Give Her The D said:


> We just die. No afterlife, just release from the fecal matter that is this decrepit Earth.


That statement is about as logical is saying flowers only bloom so you can look at them when you walk by which is clearly not the case there's much more to it they bloom fruit reproduction get attention from bugs that can pollinate them so on and so forth and in that same manner we are alive for time and then we move on but existence is not pointless because there has to be growth or decay and seeing as how we started out as nothing and we are full grown adults most of us at least we are in a state of expanding this is just one stage of growing up doesn't stop when you leave the womb doesn't stop when you get a car doesn't stop when your body dies


----------



## AnOminous (Nov 24, 2018)

MiyaEL said:


> That statement is about as logical is saying flowers only bloom so you can look at them when you walk by which is clearly not the case there's much more to it they bloom fruit reproduction get attention from bugs that can pollinate them so on and so forth and in that same manner we are alive for time and then we move on but existence is not pointless because there has to be growth or decay and seeing as how we started out as nothing and we are full grown adults most of us at least we are in a state of expanding this is just one stage of growing up doesn't stop when you leave the womb doesn't stop when you get a car doesn't stop when your body dies



That sounds like something Hitler would say.


----------



## MiyaEL (Nov 24, 2018)

ZeCommissar said:


> Honestly I believe that when you die you go into the state that you were before you were born. Does anyone remember what it was like before they were born? Anyone?
> 
> I assume that if you can be born in the first place, then the process can repeat itself. Whatever molecules that make you up however will be scattered around the Earth though, and the only form of life you will probably be apart of is whatever structures your atoms end up making it into after you decompose.
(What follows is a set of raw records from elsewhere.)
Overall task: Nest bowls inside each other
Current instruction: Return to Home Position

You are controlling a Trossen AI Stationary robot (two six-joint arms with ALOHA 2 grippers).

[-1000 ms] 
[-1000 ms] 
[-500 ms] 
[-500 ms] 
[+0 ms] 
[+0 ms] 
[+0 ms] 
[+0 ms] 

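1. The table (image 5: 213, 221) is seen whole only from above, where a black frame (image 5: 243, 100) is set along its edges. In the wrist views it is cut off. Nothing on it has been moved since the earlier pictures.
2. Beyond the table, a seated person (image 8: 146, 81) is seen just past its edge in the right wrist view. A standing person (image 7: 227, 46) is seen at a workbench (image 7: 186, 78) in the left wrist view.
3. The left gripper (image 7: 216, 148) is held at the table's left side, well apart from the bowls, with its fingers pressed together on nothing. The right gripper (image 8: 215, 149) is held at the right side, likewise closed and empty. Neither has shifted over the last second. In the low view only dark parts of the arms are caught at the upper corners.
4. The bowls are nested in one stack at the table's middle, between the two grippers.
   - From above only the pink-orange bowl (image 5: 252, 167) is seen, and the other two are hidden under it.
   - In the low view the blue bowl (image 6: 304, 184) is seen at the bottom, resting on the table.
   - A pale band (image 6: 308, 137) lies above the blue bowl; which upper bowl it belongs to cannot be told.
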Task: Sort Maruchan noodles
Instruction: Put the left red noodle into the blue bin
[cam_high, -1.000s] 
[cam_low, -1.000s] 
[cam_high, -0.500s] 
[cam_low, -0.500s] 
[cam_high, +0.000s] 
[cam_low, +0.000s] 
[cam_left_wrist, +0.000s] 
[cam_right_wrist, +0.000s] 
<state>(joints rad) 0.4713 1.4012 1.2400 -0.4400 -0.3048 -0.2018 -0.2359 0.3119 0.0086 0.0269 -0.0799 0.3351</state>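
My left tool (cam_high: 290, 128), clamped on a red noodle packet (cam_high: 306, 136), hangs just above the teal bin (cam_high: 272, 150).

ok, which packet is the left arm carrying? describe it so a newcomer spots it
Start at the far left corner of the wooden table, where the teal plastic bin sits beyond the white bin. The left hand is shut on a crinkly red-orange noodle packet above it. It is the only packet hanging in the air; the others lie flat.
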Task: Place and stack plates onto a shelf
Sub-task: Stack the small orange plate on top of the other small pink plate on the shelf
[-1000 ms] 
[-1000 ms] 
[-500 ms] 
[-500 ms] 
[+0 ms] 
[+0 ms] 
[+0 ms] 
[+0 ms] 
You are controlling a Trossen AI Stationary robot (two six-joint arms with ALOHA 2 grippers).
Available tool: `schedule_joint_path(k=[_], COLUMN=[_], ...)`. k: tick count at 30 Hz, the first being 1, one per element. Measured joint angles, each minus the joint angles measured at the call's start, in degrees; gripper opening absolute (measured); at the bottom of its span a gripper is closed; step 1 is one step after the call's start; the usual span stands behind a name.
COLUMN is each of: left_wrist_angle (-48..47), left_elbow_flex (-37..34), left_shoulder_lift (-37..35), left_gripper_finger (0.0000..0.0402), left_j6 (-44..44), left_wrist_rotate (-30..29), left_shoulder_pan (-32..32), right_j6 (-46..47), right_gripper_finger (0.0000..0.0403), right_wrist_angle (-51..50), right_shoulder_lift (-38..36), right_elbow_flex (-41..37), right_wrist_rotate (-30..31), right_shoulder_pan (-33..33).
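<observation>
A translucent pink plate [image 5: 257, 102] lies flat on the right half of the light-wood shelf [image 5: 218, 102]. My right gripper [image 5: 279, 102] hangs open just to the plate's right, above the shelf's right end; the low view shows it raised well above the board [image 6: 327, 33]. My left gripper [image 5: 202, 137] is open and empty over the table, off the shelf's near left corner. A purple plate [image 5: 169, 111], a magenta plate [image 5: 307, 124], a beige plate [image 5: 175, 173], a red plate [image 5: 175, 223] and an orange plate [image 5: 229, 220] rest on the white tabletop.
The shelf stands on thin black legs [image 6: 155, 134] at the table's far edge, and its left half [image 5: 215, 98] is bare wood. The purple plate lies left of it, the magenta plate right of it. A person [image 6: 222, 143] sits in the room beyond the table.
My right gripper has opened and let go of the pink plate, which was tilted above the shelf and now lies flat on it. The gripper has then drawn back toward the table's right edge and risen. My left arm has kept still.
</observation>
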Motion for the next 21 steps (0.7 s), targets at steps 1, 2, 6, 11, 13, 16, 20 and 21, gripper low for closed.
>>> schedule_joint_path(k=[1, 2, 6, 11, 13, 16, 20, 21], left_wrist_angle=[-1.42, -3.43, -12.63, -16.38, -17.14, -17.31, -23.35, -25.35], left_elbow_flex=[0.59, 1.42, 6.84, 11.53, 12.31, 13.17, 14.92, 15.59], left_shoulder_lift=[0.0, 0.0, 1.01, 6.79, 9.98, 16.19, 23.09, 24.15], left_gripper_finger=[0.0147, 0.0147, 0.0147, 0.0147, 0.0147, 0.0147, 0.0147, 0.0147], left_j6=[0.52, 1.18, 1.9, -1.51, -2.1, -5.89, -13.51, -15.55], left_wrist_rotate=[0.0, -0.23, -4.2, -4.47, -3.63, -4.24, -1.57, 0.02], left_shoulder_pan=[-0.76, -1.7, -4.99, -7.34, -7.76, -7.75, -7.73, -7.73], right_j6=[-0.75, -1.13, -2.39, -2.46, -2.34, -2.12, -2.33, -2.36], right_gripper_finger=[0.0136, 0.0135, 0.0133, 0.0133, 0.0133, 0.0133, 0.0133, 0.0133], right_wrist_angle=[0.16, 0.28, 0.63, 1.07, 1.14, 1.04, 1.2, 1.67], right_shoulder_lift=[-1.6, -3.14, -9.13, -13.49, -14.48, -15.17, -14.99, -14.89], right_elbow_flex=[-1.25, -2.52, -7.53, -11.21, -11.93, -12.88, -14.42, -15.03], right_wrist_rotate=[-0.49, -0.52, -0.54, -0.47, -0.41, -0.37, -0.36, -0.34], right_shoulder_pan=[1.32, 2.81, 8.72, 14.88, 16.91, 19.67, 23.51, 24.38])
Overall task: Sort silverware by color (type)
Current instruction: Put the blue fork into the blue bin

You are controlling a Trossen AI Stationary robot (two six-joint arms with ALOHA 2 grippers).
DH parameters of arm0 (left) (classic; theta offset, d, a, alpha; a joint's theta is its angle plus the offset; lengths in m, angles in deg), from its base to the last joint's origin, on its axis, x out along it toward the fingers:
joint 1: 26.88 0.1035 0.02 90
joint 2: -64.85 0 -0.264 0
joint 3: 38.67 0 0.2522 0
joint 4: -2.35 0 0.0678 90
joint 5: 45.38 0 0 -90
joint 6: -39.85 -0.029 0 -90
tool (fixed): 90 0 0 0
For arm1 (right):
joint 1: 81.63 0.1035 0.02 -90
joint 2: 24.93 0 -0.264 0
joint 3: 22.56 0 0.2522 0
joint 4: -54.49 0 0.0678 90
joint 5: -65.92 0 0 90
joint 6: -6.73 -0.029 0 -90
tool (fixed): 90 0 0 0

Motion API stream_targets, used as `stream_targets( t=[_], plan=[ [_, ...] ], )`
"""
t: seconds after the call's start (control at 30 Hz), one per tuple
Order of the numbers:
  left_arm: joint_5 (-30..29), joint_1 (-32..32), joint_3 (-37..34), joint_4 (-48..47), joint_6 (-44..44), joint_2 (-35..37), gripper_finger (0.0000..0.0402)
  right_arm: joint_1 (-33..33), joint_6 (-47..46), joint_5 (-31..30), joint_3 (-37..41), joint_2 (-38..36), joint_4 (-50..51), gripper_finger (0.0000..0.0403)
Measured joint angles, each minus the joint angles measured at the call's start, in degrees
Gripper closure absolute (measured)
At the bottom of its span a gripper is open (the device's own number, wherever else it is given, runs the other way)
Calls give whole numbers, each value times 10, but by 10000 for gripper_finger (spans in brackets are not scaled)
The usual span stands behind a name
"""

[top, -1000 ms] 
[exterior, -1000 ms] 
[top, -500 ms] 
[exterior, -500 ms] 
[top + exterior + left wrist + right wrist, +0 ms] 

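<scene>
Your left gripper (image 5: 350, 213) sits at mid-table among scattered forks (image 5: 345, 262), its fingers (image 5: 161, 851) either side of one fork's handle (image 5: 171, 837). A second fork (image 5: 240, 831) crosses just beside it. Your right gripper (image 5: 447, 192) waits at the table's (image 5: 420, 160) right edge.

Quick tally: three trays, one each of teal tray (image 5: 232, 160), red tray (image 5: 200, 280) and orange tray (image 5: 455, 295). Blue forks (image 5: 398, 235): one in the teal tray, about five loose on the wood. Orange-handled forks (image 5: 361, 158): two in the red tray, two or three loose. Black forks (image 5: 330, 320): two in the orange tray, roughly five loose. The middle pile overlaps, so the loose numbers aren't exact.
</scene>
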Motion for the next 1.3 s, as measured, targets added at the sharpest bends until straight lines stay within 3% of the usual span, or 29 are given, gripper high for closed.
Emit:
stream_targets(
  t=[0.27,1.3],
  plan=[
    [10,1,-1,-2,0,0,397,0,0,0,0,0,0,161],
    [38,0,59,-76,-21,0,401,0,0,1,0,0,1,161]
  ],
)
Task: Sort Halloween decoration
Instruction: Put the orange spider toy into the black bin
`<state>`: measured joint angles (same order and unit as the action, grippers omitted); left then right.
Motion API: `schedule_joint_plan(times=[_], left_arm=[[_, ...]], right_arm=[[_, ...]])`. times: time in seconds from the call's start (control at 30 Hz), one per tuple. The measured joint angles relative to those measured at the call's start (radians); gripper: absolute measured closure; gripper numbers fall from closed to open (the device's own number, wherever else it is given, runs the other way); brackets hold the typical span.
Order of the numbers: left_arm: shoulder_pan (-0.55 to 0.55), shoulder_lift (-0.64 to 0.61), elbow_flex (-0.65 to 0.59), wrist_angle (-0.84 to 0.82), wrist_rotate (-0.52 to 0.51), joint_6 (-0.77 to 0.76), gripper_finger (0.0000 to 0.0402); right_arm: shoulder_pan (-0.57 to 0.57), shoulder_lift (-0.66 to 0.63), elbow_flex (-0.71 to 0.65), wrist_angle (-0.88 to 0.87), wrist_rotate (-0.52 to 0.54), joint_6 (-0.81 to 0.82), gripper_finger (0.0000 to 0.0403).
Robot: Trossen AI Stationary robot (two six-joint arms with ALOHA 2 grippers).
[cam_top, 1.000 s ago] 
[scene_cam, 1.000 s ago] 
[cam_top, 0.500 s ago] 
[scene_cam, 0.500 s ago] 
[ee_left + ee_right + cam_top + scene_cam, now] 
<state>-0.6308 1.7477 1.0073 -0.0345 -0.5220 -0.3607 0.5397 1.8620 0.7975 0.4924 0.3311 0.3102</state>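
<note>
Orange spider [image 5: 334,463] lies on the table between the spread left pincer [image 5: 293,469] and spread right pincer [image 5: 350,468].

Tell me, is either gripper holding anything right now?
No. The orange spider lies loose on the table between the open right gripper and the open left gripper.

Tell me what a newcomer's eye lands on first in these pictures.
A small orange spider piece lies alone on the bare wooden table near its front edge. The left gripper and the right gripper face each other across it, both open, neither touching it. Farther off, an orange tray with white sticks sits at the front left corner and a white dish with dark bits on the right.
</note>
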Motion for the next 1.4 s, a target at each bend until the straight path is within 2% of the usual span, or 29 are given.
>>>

Yes I do remember what it was like . I became awake at 27 weeks in my mother's womb and I can tell yah it's not like people think.



AnOminous said:


> That sounds like something Hitler would say.


And that sounds like something a immature Millennial would say please if it's negative or positive at least make it somewhat intelligent if you're going to reply not just one liners I'm not at Starbucks standing in line with a bunch of metrosexual boys wearing their girlfriends jeans talking about the next Call of Duty video game I came here for conversation about what is and the possibilities of what is not


----------



## AF 802 (Nov 24, 2018)

MiyaEL said:


> That statement is about as logical is saying flowers only bloom so you can look at them when you walk by which is clearly not the case there's much more to it they bloom fruit reproduction get attention from bugs that can pollinate them so on and so forth and in that same manner we are alive for time and then we move on but existence is not pointless because there has to be growth or decay and seeing as how we started out as nothing and we are full grown adults most of us at least we are in a state of expanding this is just one stage of growing up doesn't stop when you leave the womb doesn't stop when you get a car doesn't stop when your body dies



Holy fuck that run-on sentence. I couldn't pull in what the fuck you're saying.


----------



## MiyaEL (Nov 25, 2018)

No amount of punctuation can help a limited understanding


Give Her The D said:


> Holy fuck that run-on sentence. I couldn't pull in what the fuck you're saying.


----------



## AnOminous (Nov 25, 2018)

MiyaEL said:


> And that sounds like something



Sounds like something your mom would say.  Or try to say after gargling my dick.


----------



## MiyaEL (Nov 25, 2018)

AnOminous said:


> Sounds like something your mom would say.  Or try to say after gargling my dick.


Ahhh I just realized what kind of person you are. Bye


----------



## AnOminous (Nov 25, 2018)

MiyaEL said:


> Ahhh I just realized what kind of person you are. Bye



And I know what kind of person you are, too.  The kind of person who gets angry when you read words on a screen. 

Enjoy being mad.

Even though you said bye you read this.  Lol.


----------



## MiyaEL (Nov 25, 2018)

AnOminous said:


> And I know what kind of person you are, too.  The kind of person who gets angry when you read words on a screen.
> 
> Enjoy being mad.
> 
> ...



I am curious what exactly do you expect to try to gain from acting like this online? You must be getting some form of satisfaction out of it?. I'm sorry your insecurities both physical and emotional have left you sensitive to the point that words on a screen affect you emotionally however I am not a computer I am not the words on a computer screen I am completely separate no matter what it said on the screen does not actually affect my physical body therefore I do not allow it to affect my mental body and I'm sorry that your family talks down to you and doesn't even give you a chance to speak or at least that's what you think but acting out in the same way to other people over the internet is doing unto others as you would have them do unto you meaning you deserve what you get in life.


----------



## Iwasamwillbe (Nov 25, 2018)

As far as we know of consciousness, in terms of pure natural science and metaphysical naturalism, it is a process generated by chemical interactions, not a thing unto itself. With death, that process ends, and the mind enters a state most likely akin to dreamless sleep.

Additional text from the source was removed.